# What the task requires
Start at the line below containing "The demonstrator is" and stop at the line containing "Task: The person". Repeat every line of that stretch exactly, and nothing outside it.

Stored dataset items:
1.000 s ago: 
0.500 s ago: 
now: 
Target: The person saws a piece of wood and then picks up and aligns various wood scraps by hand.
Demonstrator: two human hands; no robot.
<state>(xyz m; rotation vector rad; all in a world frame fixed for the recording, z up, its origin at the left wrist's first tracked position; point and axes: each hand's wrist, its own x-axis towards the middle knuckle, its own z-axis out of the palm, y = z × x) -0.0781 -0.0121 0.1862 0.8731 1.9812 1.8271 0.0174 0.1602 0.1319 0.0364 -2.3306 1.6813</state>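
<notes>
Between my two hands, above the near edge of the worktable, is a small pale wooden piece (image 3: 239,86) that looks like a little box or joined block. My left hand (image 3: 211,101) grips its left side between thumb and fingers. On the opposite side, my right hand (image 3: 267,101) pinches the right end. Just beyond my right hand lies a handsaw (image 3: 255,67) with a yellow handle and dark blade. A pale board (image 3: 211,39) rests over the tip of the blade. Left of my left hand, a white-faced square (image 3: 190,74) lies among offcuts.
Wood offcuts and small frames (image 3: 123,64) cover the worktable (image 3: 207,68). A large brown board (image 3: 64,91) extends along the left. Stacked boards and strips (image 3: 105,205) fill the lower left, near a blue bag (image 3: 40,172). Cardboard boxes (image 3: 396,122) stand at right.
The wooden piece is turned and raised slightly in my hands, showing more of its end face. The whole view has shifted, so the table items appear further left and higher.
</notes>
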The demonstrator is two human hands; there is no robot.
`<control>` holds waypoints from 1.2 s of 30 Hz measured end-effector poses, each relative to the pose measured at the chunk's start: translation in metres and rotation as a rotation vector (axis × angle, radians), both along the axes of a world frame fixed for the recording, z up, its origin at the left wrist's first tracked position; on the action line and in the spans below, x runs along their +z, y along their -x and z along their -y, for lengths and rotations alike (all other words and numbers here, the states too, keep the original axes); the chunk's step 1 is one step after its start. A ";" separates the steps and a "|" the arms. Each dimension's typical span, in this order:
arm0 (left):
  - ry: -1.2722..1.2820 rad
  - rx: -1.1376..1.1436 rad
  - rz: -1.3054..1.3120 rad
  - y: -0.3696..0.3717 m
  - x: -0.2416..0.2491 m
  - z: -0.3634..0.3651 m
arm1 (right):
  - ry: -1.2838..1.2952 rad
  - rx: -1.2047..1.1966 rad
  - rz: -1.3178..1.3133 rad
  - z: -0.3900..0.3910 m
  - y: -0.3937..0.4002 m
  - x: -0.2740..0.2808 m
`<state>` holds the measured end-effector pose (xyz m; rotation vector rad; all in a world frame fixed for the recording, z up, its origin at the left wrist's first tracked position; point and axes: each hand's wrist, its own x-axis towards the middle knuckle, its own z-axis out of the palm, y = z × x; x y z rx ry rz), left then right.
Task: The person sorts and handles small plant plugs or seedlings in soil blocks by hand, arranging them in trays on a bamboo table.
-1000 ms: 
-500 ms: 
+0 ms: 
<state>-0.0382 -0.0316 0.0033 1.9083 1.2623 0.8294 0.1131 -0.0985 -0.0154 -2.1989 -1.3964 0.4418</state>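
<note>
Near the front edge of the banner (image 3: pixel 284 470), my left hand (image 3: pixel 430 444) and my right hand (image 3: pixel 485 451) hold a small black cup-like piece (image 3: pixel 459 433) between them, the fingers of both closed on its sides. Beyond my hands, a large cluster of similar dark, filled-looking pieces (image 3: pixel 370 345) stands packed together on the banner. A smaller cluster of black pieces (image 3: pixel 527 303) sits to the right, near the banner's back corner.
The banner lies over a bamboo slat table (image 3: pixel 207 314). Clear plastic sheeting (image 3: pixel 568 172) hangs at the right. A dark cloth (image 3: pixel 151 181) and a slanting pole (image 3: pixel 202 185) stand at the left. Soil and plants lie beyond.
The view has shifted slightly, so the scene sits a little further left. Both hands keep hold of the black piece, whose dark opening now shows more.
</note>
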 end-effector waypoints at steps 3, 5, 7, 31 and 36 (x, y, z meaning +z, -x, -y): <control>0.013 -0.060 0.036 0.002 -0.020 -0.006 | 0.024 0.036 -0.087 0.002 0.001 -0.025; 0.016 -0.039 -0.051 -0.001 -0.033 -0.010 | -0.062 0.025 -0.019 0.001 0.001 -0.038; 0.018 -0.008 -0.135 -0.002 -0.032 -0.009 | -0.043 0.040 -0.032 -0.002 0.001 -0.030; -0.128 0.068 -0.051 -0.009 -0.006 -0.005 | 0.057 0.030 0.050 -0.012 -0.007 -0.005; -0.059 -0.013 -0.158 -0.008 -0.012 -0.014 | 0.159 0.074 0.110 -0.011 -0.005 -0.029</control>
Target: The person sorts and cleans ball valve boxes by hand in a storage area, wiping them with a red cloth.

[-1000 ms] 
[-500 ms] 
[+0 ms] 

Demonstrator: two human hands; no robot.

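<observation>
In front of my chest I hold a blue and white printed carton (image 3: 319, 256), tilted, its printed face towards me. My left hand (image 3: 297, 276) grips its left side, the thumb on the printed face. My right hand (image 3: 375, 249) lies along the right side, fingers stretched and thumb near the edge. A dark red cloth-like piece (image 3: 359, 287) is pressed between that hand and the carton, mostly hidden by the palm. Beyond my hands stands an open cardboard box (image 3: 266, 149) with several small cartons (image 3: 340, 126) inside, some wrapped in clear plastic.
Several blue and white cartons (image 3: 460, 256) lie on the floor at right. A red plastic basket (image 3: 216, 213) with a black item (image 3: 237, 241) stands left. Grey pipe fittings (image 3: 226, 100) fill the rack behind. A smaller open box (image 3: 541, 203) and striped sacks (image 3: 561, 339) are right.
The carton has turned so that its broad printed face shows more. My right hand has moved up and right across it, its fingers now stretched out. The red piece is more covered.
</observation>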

# Solved problem
The demonstrator is two human hands; there is no robot.
`<control>` holds waypoints from 1.2 s of 30 Hz measured end-effector poses, each relative to the pose measured at the chunk's start: translation in metres and rotation as a rotation vector (axis × angle, radians), both along the axes of a world frame fixed for the recording, z up, its origin at the left wrist's first tracked position; on the action line and in the spans below, x runs along their +z, y along their -x and z along their -y, for lengths and rotations alike (all other words and numbers here, the states too, keep the original axes); the chunk's step 1 is one step after its start. A ";" separates the steps and a "|" the arms. Each dimension's typical span, in this order:
arm0 (left):
  - ry: -1.2722..1.2820 rad
  - rx: -1.1376..1.1436 rad
  - rz: -1.3054..1.3120 rad
  - y: -0.3696..0.3717 m
  - x: -0.2416..0.2491 m
  - z: -0.3634..0.3651 m
arm1 (right):
  - ry: -1.2838..1.2952 rad
  - rx: -1.2047..1.1966 rad
  - rz: -1.3178..1.3133 rad
  - z: -0.3900..0.3910 m
  - y: -0.3937..0.4002 m
  - x: -0.2740..0.2808 m
`<state>` holds the measured end-effector pose (xyz m; rotation vector rad; all in a world frame fixed for the recording, z up, its origin at the left wrist's first tracked position; point and axes: each hand's wrist, its own x-axis towards the middle knuckle, its own z-axis out of the palm, y = z × x; x y z rx ry rz), left then right.
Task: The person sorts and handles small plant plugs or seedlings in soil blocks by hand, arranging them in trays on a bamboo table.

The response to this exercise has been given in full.